_Problem details_
Give the data again in full. Keep every line the same.

_The data_
※

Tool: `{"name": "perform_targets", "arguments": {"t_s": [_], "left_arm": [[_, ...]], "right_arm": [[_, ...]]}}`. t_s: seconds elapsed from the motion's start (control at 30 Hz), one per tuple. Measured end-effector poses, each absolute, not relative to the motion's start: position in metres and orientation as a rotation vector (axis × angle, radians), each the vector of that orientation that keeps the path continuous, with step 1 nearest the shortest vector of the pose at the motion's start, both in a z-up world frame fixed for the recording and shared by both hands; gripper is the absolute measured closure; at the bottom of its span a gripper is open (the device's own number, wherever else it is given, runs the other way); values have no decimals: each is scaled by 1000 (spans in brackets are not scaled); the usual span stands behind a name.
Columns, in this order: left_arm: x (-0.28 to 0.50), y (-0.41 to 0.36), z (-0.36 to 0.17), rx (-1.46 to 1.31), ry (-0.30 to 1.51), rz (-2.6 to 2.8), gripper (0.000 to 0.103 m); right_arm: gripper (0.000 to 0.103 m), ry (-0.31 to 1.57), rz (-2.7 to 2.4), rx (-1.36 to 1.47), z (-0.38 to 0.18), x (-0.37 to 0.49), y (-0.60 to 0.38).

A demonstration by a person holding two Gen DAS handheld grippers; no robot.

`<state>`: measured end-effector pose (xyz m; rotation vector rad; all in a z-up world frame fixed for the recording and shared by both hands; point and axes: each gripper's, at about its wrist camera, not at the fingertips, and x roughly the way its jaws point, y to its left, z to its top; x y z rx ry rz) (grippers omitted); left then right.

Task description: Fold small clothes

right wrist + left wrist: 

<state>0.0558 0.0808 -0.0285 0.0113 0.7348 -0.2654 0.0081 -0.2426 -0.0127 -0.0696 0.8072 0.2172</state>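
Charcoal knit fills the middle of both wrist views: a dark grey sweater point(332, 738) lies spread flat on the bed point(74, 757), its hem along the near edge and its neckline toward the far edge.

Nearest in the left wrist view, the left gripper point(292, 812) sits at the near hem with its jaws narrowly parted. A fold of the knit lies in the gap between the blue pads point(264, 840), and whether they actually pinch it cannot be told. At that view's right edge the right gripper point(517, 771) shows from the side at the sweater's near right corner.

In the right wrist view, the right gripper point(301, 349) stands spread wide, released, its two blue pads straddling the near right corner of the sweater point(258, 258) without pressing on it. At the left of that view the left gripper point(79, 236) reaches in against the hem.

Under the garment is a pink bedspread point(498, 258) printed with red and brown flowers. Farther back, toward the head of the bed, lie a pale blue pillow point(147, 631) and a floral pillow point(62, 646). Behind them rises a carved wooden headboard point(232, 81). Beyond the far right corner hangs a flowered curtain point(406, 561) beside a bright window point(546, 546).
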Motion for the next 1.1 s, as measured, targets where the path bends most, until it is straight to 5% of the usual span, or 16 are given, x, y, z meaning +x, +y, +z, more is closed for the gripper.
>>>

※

_Answer space_
Tool: `{"name": "perform_targets", "arguments": {"t_s": [_], "left_arm": [[_, ...]], "right_arm": [[_, ...]]}}`. t_s: seconds elapsed from the motion's start (control at 30 Hz), one per tuple. Measured end-effector poses, each absolute, not relative to the motion's start: position in metres and orientation as a rotation vector (axis × angle, radians), each the vector of that orientation that keeps the path continuous, with step 1 nearest the shortest vector of the pose at the motion's start, both in a z-up world frame fixed for the recording and shared by both hands; gripper is the absolute measured closure; at the bottom of its span a gripper is open (the device's own number, wherever else it is given, runs the other way); values have no decimals: each is scaled by 1000 (spans in brackets are not scaled); the usual span stands behind a name.
Columns, in this order: left_arm: x (-0.28 to 0.50), y (-0.41 to 0.36), z (-0.36 to 0.17), rx (-1.46 to 1.31), ry (-0.30 to 1.51), rz (-2.6 to 2.8), gripper (0.000 to 0.103 m); right_arm: gripper (0.000 to 0.103 m), ry (-0.31 to 1.57), rz (-2.7 to 2.4), rx (-1.36 to 1.47), z (-0.38 to 0.18), x (-0.37 to 0.49), y (-0.60 to 0.38).

A demonstration by a person holding two Gen DAS handheld grippers; no robot.

`<state>`: measured end-effector pose (xyz m; rotation vector rad; all in a z-up world frame fixed for the recording and shared by both hands; point and axes: each gripper's, at about its wrist camera, not at the fingertips, and x roughly the way its jaws point, y to its left, z to its top; x y z rx ry rz) (grippers omitted); left then right.

Task description: Fold small clothes

right wrist + left wrist: 

<state>0.0558 0.0808 -0.0285 0.0113 0.7348 -0.2654 0.0081 -0.2426 -0.0127 -0.0696 0.8072 0.2172</state>
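Charcoal knit fills the middle of both wrist views: a dark grey sweater point(332, 738) lies spread flat on the bed point(74, 757), its hem along the near edge and its neckline toward the far edge.

Nearest in the left wrist view, the left gripper point(292, 812) sits at the near hem with its jaws narrowly parted. A fold of the knit lies in the gap between the blue pads point(264, 840), and whether they actually pinch it cannot be told. At that view's right edge the right gripper point(517, 771) shows from the side at the sweater's near right corner.

In the right wrist view, the right gripper point(301, 349) stands spread wide, released, its two blue pads straddling the near right corner of the sweater point(258, 258) without pressing on it. At the left of that view the left gripper point(79, 236) reaches in against the hem.

Under the garment is a pink bedspread point(498, 258) printed with red and brown flowers. Farther back, toward the head of the bed, lie a pale blue pillow point(147, 631) and a floral pillow point(62, 646). Behind them rises a carved wooden headboard point(232, 81). Beyond the far right corner hangs a flowered curtain point(406, 561) beside a bright window point(546, 546).
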Motion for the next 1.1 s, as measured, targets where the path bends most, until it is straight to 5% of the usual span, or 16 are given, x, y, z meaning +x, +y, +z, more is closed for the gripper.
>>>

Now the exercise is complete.